# WORK ORDER:
Transcribe the data underneath exactly, keeping every word in place.

# THE DATA:
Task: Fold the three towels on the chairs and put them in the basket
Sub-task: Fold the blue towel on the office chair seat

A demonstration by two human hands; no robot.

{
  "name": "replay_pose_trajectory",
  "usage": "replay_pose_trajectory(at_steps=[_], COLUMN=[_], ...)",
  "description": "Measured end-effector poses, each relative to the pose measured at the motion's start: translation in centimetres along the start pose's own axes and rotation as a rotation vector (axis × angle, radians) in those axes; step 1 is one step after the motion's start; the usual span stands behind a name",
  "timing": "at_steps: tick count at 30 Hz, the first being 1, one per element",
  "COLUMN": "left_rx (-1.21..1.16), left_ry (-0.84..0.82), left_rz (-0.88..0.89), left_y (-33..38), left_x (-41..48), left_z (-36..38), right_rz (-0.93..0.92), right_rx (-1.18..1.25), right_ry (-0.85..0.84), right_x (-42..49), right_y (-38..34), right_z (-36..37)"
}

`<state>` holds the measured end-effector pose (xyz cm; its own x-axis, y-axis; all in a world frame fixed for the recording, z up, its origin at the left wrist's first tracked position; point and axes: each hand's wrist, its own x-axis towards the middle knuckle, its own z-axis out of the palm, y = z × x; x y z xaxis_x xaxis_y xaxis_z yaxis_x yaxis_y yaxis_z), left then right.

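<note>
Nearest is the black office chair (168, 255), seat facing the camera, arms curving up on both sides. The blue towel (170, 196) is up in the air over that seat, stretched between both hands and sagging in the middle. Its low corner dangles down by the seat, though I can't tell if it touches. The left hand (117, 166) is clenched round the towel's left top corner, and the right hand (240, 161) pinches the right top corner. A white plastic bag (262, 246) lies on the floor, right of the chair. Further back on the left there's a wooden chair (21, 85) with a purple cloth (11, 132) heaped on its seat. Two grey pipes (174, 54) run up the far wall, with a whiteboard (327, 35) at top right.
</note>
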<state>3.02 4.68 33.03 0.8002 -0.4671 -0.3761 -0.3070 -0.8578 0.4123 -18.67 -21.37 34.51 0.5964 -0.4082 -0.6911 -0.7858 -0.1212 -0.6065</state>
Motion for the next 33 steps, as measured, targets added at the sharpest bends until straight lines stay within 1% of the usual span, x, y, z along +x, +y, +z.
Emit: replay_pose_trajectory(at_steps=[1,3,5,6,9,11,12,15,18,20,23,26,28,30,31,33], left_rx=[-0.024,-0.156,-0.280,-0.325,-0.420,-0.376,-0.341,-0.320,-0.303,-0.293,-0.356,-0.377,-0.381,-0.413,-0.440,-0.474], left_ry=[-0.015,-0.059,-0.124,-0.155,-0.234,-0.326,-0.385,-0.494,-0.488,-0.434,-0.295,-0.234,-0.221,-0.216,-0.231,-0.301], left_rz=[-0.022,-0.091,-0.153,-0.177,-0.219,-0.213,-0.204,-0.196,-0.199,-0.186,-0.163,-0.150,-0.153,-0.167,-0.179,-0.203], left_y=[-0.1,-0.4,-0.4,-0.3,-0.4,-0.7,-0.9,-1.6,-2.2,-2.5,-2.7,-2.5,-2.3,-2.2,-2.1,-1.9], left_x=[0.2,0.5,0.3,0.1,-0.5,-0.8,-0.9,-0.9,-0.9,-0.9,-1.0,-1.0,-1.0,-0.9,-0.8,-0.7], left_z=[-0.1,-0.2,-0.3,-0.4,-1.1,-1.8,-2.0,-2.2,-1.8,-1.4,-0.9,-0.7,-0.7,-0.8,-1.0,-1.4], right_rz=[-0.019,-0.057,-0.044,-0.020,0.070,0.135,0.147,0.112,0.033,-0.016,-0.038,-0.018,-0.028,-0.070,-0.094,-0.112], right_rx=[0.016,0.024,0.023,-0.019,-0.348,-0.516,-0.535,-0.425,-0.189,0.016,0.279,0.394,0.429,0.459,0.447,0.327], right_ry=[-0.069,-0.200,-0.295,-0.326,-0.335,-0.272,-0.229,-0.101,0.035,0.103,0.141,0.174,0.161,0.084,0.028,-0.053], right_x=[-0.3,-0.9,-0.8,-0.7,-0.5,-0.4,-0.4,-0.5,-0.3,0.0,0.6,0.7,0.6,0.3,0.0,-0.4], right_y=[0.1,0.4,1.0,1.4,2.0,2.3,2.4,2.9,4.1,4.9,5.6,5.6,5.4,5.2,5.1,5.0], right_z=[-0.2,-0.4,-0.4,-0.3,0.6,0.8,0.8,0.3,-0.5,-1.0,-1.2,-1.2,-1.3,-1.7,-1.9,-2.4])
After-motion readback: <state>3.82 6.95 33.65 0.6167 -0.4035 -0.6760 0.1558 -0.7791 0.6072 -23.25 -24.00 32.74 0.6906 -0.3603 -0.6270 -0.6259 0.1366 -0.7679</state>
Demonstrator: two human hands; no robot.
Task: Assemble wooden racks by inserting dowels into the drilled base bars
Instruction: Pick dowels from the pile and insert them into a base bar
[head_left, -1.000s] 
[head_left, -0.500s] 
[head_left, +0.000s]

# SOLUTION TO THIS TASK:
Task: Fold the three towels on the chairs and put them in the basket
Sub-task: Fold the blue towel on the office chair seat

A demonstration by two human hands; no robot.

{
  "name": "replay_pose_trajectory",
  "usage": "replay_pose_trajectory(at_steps=[_], COLUMN=[_], ...)",
  "description": "Measured end-effector poses, each relative to the pose measured at the motion's start: translation in centimetres along the start pose's own axes and rotation as a rotation vector (axis × angle, radians) in those axes; step 1 is one step after the motion's start; the usual span stands behind a name",
  "timing": "at_steps: tick count at 30 Hz, the first being 1, one per element",
  "COLUMN": "left_rx (-1.21..1.16), left_ry (-0.84..0.82), left_rz (-0.88..0.89), left_y (-33..38), left_x (-41..48), left_z (-36..38), right_rz (-0.93..0.92), right_rx (-1.18..1.25), right_ry (-0.85..0.84), right_x (-42..49), right_y (-38..34), right_z (-36..37)"
}

`<state>` holds the measured end-effector pose (xyz cm; its own x-axis, y-axis; all in a world frame fixed for the recording, z up, its origin at the left wrist's first tracked position; point and axes: each hand's wrist, its own x-axis towards the middle knuckle, its own z-axis out of the palm, y = z × x; x y z xaxis_x xaxis_y xaxis_z yaxis_x yaxis_y yaxis_z), left then right.

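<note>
Nearest is the black office chair (168, 255), seat facing the camera, arms curving up on both sides. The blue towel (170, 196) is up in the air over that seat, stretched between both hands and sagging in the middle. Its low corner dangles down by the seat, though I can't tell if it touches. The left hand (117, 166) is clenched round the towel's left top corner, and the right hand (240, 161) pinches the right top corner. A white plastic bag (262, 246) lies on the floor, right of the chair. Further back on the left there's a wooden chair (21, 85) with a purple cloth (11, 132) heaped on its seat. Two grey pipes (174, 54) run up the far wall, with a whiteboard (327, 35) at top right.
</note>
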<state>3.02 4.68 33.03 0.8002 -0.4671 -0.3761 -0.3070 -0.8578 0.4123 -18.67 -21.37 34.51 0.5964 -0.4082 -0.6911 -0.7858 -0.1212 -0.6065</state>
Motion for the next 33 steps, as measured, targets added at the sharpest bends until straight lines stay within 1% of the usual span, x, y, z along +x, +y, +z.
Emit: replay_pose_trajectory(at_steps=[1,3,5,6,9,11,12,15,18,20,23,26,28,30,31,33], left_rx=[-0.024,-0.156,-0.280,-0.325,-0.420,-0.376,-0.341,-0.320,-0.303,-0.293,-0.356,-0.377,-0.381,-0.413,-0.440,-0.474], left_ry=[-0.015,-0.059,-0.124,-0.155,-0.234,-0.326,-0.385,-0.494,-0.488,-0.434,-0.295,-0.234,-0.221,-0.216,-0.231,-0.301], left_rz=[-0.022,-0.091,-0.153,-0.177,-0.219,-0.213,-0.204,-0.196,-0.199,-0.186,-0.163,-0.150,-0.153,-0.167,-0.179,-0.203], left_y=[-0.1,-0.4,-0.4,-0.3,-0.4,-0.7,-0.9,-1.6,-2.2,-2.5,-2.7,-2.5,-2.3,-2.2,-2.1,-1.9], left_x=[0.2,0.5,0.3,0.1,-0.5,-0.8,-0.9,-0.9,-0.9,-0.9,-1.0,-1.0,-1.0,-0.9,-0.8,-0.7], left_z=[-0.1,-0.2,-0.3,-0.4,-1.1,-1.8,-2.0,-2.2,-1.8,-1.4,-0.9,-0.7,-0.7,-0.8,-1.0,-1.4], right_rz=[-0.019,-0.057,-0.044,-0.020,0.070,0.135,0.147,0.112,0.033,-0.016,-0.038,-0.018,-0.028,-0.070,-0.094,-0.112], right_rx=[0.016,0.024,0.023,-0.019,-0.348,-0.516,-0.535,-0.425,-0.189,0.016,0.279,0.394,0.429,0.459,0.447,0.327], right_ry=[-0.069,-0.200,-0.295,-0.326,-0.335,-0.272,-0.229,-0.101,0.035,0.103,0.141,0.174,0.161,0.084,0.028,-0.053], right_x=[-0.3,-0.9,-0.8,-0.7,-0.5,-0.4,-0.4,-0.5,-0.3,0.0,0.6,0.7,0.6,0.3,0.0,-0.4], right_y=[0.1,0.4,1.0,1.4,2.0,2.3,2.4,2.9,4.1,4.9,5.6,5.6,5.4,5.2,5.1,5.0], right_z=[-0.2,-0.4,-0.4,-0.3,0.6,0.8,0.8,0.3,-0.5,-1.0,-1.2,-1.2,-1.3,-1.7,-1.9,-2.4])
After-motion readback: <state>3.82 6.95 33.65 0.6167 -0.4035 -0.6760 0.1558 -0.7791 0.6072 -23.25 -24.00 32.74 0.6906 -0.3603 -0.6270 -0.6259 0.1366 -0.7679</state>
Demonstrator: two human hands; no robot.
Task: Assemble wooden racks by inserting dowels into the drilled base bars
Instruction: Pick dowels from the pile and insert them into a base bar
[head_left, -1.000s] 
[head_left, -0.500s] 
[head_left, +0.000s]

This exercise has been answered in full.